[Exercise data Boundary: Start]
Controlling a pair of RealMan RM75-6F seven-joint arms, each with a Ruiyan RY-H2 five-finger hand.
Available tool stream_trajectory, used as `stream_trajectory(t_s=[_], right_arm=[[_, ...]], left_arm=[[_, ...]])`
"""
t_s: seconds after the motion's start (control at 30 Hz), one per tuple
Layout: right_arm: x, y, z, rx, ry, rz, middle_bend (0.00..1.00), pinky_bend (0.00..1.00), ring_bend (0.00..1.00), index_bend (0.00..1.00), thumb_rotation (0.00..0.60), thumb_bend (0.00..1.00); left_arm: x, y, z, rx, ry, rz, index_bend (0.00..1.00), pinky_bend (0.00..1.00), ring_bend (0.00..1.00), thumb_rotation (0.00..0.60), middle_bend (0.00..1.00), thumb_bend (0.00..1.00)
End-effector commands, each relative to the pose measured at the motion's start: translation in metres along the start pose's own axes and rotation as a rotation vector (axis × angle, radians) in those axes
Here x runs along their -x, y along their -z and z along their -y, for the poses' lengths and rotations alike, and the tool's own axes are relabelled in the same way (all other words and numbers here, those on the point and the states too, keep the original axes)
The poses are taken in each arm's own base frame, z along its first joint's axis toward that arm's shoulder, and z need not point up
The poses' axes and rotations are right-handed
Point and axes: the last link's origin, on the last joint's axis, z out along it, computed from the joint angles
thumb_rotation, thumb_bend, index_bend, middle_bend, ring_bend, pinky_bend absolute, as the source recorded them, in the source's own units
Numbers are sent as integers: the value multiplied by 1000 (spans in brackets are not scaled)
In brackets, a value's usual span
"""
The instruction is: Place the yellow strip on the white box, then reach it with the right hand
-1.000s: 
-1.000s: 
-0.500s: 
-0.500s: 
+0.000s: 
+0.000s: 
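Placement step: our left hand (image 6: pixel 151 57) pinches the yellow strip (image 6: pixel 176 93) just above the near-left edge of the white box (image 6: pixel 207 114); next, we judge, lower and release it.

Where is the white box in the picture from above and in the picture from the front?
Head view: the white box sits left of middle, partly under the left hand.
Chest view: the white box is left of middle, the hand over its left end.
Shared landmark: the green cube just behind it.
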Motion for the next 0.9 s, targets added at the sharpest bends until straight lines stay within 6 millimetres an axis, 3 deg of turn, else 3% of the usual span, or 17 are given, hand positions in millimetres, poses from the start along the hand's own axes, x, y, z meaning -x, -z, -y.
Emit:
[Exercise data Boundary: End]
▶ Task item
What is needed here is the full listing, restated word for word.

▶ Exercise result
Controlling a pair of RealMan RM75-6F seven-joint arms, each with a Ruiyan RY-H2 five-finger hand.
Available tool stream_trajectory, used as `stream_trajectory(t_s=[_], right_arm=[[_, ...]], left_arm=[[_, ...]])`
"""
t_s: seconds after the motion's start (control at 30 Hz), one per tuple
Layout: right_arm: x, y, z, rx, ry, rz, middle_bend (0.00..1.00), pinky_bend (0.00..1.00), ring_bend (0.00..1.00), index_bend (0.00..1.00), thumb_rotation (0.00..0.60), thumb_bend (0.00..1.00); left_arm: x, y, z, rx, ry, rz, index_bend (0.00..1.00), pinky_bend (0.00..1.00), ring_bend (0.00..1.00), thumb_rotation (0.00..0.60), middle_bend (0.00..1.00), thumb_bend (0.00..1.00)
End-effector commands, each relative to the pose measured at the motion's start: translation in metres along the start pose's own axes and rotation as a rotation vector (axis × angle, radians) in those axes
Here x runs along their -x, y along their -z and z along their -y, for the poses' lengths and rotations alike, and the tool's own axes are relabelled in the same way (all other words and numbers here, those on the point and the states too, keep the original axes)
The poses are taken in each arm's own base frame, z along its first joint's axis toward that arm's shoulder, and z need not point up
The poses' axes and rotations are right-handed
Point and axes: the last link's origin, on the last joint's axis, z out along it, computed from the joint angles
thumb_rotation, thumb_bend, index_bend, middle_bend, ring_bend, pinky_bend absolute, as the source recorded them, in the source's own units
Numbers are sent as integers: the value multiplied by 1000 (spans in brackets are not scaled)
In brackets, a value's usual span
"""
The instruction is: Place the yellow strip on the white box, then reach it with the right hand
-1.000s: 
-1.000s: 
-0.500s: 
-0.500s: 
+0.000s: 
+0.000s: 
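Placement step: our left hand (image 6: pixel 151 57) pinches the yellow strip (image 6: pixel 176 93) just above the near-left edge of the white box (image 6: pixel 207 114); next, we judge, lower and release it.

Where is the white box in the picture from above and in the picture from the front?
Head view: the white box sits left of middle, partly under the left hand.
Chest view: the white box is left of middle, the hand over its left end.
Shared landmark: the green cube just behind it.
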Motion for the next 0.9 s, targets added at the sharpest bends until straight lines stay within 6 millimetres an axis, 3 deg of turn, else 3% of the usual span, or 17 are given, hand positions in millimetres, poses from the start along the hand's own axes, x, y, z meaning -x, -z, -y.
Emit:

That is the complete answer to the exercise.